Wednesday, February 18, 2015

Diversity in Fantasy: Spire City, Season Two

Here's another guest post from my good friend and fantasy city architect,  Daniel Ausema:

Diversity and Appropriation

I'm thrilled that Nick is hosting this series of posts again this year. I loved reading the interviews last year and hearing how others approach the questions of diversity in fantasy. And I'm looking forward to the various posts this year as well.

Looking back at my interview last year (, I said much of what I would say still today. Spire City has allowed me to step outside myself, and the diversity of characters and the often messy interactions among the various people are some of the things that keep me coming back to my own characters (and to those in the books I read). I continue to try to bring in the views of people with different experiences and to be honest about how those people contribute to the city and are treated by it.

All of season one is now done (and collected in two bundles, Contagion and Epidemic), and we are now several episodes into season two, with episode 5 coming out on February 20. Since last year, the core group of characters has expanded to include two friends from a different city, each of them very different in how they react to their infections and to the others in general. There are also new characters from different levels of Spire City's society—a deeply religious girl whose infection is very advanced, a woman who used to be a dangerous enforcer for a subterranean gang of infected people. Chels remains the central focal point of the series as she grows into her realization that she can do something to stop this infection, if not for herself then at least for others.

So that's just a quick update. I wanted to focus this post, though, on a companion issue to the idea of diversity, and that's cultural appropriation. So say, like most of us participating in this series of posts, that you completely agree that diversity is valuable and that works of fantasy ought to embrace the reality of the interplay of many peoples throughout history, all ages, ethnicities, religions, genders, orientations, and identities of all kinds. You're all set, then, to go borrowing from all over the place, right?


There's still the tangled issue of appropriation. The danger here is in blindly crashing through a complex culture and just grabbing a few things that seem exotic or cool. It's an understandable impulse, and it can lead us to a smug sense of having got it, but when you dig down and look at what's going on, it can be just as insulting as simply white-washing history.

I forget where I first came across it, but a good mindset when incorporating and drawing inspiration from other cultures is the paradigm of conqueror, tourist, and guest. The blind crashing and stealing is the conqueror mindset. As writers we might be tempted to tear away a mythological creature here and a historical kingdom there and weave it into our stories. To a certain extent, this is what all creative writing is, weaving together all the influences we have and letting them affect each other in their own ways. But much better if we understand those influences first and how they work(ed) in real life.

So a second approach is as the tourist. We see these cool, fascinating things. We take snapshots, post cool pics to Facebook, say “isn't this so (exotic, quaint, fascinating).” We bring in those elements to our own stories out of admiration. OK, that's better than the conqueror, but it still sets up a sense of difference, of emphasizing the other-ness of this distinct culture.

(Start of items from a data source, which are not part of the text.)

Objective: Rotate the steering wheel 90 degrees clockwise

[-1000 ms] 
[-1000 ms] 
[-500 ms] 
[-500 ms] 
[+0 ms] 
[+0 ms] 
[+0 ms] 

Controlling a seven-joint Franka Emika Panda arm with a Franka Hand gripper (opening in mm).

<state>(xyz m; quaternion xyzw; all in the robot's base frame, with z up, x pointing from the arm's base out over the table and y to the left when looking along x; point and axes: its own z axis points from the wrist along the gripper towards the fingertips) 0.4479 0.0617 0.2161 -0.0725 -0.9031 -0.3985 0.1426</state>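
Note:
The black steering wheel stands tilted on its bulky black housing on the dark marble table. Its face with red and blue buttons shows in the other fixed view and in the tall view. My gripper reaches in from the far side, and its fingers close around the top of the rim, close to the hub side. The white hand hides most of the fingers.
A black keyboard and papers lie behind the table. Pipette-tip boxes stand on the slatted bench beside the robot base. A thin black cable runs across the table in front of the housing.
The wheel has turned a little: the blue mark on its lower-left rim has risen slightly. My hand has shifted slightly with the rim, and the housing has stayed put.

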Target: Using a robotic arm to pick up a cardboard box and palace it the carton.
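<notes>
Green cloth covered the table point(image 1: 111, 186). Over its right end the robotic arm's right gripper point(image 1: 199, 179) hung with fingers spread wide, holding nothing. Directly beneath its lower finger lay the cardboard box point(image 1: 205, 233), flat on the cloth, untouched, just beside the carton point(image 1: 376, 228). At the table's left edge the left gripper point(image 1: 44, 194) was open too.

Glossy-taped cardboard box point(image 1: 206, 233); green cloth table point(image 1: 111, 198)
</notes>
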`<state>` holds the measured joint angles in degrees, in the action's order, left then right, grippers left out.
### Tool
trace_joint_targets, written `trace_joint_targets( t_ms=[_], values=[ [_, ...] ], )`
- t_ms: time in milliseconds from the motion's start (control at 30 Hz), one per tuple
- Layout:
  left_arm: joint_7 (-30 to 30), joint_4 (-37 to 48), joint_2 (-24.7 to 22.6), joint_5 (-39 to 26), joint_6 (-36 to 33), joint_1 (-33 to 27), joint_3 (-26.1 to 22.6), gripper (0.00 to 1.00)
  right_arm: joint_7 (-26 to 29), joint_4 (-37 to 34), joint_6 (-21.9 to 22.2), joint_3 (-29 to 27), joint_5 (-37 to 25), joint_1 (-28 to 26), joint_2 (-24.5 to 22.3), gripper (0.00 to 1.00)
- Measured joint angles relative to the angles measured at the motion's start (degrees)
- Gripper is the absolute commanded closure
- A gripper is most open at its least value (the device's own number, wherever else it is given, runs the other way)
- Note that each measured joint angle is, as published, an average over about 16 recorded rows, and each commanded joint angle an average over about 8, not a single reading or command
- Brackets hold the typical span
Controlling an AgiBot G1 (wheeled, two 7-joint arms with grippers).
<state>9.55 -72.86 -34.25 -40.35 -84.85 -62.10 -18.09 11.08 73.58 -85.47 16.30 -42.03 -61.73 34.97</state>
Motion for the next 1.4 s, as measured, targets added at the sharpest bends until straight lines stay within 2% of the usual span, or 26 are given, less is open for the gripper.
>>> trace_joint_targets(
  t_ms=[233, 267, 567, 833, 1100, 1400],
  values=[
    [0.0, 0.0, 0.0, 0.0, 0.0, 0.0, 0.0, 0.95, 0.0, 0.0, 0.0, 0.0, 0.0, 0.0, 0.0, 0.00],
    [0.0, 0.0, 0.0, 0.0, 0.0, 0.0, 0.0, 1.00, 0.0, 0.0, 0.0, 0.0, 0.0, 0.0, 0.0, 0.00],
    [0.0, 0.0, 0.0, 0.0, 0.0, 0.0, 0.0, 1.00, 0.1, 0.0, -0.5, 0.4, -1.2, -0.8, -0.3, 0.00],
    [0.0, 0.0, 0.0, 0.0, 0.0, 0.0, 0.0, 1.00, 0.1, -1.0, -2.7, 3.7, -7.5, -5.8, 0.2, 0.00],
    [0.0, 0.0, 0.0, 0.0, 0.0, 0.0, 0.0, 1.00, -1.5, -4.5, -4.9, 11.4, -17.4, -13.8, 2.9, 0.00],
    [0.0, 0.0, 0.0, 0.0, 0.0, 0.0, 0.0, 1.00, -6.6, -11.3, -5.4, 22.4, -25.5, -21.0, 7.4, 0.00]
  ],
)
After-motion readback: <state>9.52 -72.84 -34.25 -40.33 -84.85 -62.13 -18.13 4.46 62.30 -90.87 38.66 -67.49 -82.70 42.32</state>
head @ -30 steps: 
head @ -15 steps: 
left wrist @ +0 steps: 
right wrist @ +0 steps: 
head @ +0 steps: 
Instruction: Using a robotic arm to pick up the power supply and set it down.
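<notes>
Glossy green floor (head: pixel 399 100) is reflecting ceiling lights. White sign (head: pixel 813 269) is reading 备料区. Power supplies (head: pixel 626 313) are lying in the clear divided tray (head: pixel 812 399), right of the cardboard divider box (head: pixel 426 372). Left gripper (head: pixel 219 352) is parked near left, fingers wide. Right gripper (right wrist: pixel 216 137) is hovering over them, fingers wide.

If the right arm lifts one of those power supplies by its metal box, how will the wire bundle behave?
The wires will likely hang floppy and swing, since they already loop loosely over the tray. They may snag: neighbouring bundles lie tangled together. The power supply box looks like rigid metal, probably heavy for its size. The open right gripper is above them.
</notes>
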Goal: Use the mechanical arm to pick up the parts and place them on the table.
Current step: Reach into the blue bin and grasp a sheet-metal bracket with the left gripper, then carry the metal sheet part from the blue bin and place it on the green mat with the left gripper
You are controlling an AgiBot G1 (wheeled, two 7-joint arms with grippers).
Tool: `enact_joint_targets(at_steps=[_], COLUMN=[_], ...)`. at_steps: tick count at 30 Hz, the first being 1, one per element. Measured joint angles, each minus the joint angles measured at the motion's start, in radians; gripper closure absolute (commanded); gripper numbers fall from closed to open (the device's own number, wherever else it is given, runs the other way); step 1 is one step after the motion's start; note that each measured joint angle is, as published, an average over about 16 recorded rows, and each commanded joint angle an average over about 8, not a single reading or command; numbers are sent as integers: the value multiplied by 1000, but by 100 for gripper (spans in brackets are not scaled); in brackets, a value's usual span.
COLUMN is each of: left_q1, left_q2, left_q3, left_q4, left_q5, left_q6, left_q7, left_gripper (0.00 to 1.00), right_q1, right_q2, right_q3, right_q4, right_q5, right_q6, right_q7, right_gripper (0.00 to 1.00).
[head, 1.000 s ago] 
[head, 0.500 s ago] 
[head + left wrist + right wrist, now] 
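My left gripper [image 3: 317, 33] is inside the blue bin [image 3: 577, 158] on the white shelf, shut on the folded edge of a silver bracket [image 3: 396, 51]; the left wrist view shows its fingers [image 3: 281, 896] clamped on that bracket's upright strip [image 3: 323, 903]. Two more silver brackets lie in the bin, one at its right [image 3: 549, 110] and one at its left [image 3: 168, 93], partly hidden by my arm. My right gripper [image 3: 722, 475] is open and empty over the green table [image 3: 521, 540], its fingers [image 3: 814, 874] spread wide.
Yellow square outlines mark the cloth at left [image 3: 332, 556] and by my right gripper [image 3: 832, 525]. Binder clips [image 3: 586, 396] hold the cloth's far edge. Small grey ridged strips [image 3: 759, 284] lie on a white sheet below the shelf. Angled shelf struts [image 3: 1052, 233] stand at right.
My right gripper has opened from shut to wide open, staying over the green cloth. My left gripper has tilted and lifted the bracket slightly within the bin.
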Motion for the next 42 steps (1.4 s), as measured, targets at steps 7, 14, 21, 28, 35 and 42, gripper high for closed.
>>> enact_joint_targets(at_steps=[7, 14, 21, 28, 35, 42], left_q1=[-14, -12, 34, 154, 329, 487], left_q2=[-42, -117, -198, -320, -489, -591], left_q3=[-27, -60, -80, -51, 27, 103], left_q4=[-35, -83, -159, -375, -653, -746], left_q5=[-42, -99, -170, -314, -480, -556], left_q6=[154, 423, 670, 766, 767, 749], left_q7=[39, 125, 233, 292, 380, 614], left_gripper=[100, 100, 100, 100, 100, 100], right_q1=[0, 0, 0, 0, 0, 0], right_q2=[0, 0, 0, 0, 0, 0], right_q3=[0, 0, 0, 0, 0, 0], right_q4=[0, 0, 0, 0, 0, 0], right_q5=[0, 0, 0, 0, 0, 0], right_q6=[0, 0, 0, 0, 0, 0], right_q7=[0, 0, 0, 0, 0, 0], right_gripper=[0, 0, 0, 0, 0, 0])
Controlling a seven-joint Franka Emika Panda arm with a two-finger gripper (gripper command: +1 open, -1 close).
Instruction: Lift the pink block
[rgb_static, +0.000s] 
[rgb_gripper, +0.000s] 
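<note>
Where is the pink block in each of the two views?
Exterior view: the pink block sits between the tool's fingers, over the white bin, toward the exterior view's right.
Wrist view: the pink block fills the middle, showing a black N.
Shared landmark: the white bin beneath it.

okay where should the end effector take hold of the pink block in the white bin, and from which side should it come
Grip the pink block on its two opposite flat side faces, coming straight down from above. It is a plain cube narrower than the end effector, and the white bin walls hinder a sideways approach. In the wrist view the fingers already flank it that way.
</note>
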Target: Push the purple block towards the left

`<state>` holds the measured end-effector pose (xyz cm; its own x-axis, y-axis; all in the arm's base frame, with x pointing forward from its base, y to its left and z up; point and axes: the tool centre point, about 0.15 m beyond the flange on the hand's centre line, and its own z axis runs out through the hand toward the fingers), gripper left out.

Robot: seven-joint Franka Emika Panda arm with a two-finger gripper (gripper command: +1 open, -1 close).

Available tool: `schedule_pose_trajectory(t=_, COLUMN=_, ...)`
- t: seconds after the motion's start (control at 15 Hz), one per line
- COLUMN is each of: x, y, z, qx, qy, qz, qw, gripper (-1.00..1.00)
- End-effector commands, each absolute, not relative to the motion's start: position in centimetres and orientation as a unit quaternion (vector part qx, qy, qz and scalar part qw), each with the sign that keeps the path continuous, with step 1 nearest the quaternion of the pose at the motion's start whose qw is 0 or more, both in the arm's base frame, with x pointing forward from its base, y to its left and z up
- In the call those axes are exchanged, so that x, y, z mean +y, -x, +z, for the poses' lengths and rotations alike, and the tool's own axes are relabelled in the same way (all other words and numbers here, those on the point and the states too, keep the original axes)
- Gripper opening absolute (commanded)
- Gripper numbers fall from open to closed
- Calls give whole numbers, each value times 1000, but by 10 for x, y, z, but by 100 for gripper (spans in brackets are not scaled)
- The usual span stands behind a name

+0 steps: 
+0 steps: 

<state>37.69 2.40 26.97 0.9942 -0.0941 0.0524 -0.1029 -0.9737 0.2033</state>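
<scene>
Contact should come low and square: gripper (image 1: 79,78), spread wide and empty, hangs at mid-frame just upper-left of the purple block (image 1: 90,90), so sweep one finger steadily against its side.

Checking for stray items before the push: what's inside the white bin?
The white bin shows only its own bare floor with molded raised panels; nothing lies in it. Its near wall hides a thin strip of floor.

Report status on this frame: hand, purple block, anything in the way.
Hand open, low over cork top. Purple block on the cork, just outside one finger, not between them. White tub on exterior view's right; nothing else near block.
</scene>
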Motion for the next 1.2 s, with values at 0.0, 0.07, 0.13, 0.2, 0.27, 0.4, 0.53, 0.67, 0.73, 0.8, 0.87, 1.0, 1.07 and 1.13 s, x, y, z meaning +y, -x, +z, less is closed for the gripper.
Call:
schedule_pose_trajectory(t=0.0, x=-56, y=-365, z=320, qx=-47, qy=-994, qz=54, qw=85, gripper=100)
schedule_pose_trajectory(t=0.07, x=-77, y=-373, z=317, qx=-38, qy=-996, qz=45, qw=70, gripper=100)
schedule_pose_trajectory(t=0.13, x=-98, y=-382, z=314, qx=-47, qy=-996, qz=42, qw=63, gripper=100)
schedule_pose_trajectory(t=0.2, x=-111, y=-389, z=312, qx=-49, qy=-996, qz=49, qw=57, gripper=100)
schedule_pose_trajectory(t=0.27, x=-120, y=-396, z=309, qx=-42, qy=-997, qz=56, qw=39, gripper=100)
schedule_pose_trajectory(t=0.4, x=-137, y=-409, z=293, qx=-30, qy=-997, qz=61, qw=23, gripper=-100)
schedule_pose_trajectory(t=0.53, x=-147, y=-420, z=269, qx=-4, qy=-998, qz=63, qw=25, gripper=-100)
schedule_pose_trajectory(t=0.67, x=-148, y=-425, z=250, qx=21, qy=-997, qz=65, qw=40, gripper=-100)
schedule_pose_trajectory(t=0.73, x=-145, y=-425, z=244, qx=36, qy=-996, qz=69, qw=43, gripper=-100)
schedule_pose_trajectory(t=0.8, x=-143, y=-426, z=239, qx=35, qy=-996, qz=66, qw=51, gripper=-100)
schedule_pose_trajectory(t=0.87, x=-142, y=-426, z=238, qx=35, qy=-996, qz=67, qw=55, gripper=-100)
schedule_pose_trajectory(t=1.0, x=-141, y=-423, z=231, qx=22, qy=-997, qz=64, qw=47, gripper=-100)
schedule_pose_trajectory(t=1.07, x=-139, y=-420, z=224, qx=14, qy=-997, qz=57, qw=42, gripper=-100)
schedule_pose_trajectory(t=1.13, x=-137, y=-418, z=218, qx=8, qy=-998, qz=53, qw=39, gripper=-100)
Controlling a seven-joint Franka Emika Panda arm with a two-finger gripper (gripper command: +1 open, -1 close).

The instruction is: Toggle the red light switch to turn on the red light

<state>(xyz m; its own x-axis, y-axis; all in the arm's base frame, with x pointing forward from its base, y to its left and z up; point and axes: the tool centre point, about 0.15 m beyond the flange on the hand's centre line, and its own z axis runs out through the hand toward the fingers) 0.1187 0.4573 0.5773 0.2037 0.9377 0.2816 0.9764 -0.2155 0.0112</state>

So the real goal, in writing diversity, is to first be welcomed as a guest. Approach the culture with an openness that doesn't rush to quick judgments. Understand how the different parts of the culture work together. Look for things that you find fascinating, sure, but then try to recognize how those things fit in with everything else. Get to know people who identify with that culture (at least we can do this through books, and for some historical groups that may be the most we can do as well, but the internet makes meeting people from many contemporary groups much less of a challenge than it once was). Don't quiz them or treat them as a source at your personal disposal, but do your best to get to know them and understand how their culture affects the way they see things, especially the things that you don't even think about to question. And do all this with respect for the people and cultures you meet along the way.

This is a huge topic, and there are others out there who can speak much more eloquently and in depth (and from a point of expertise) about the issues involved. So don't take this as a final and complete exploration, but rather as a reminder for us all, myself included, as we seek to create diverse and amazing secondary worlds for our stories, to be aware, respectful, and open-minded about all the influences that come our way.

Please visit Dausema's blog here: Twigs and Brambles

You can purchase the first episode of season 2 of Spire City by clicking on the image above or on the following link here (other episodes are linked there as well): Spire City, Season Two: Pursued

1 comment:

  1. Thanks again, Nick.

    I've been wracking my brain trying to remember where I first saw the conqueror, tourist, guest breakdown. My first thought was it was Nisi Shawl--I have her (and Cynthia Ward's) Writing the Other book on my shelf, which is a great resource...but I didn't see it there when I quick re-skimmed the book as I wrote this post. I was thinking maybe it was an online essay by her.

    A second look just now...and there it is, the last chapter of the book. It's possible that I first saw it online and only later in the book, but credit Nisi Shawl and Cynthia Ward, regardless.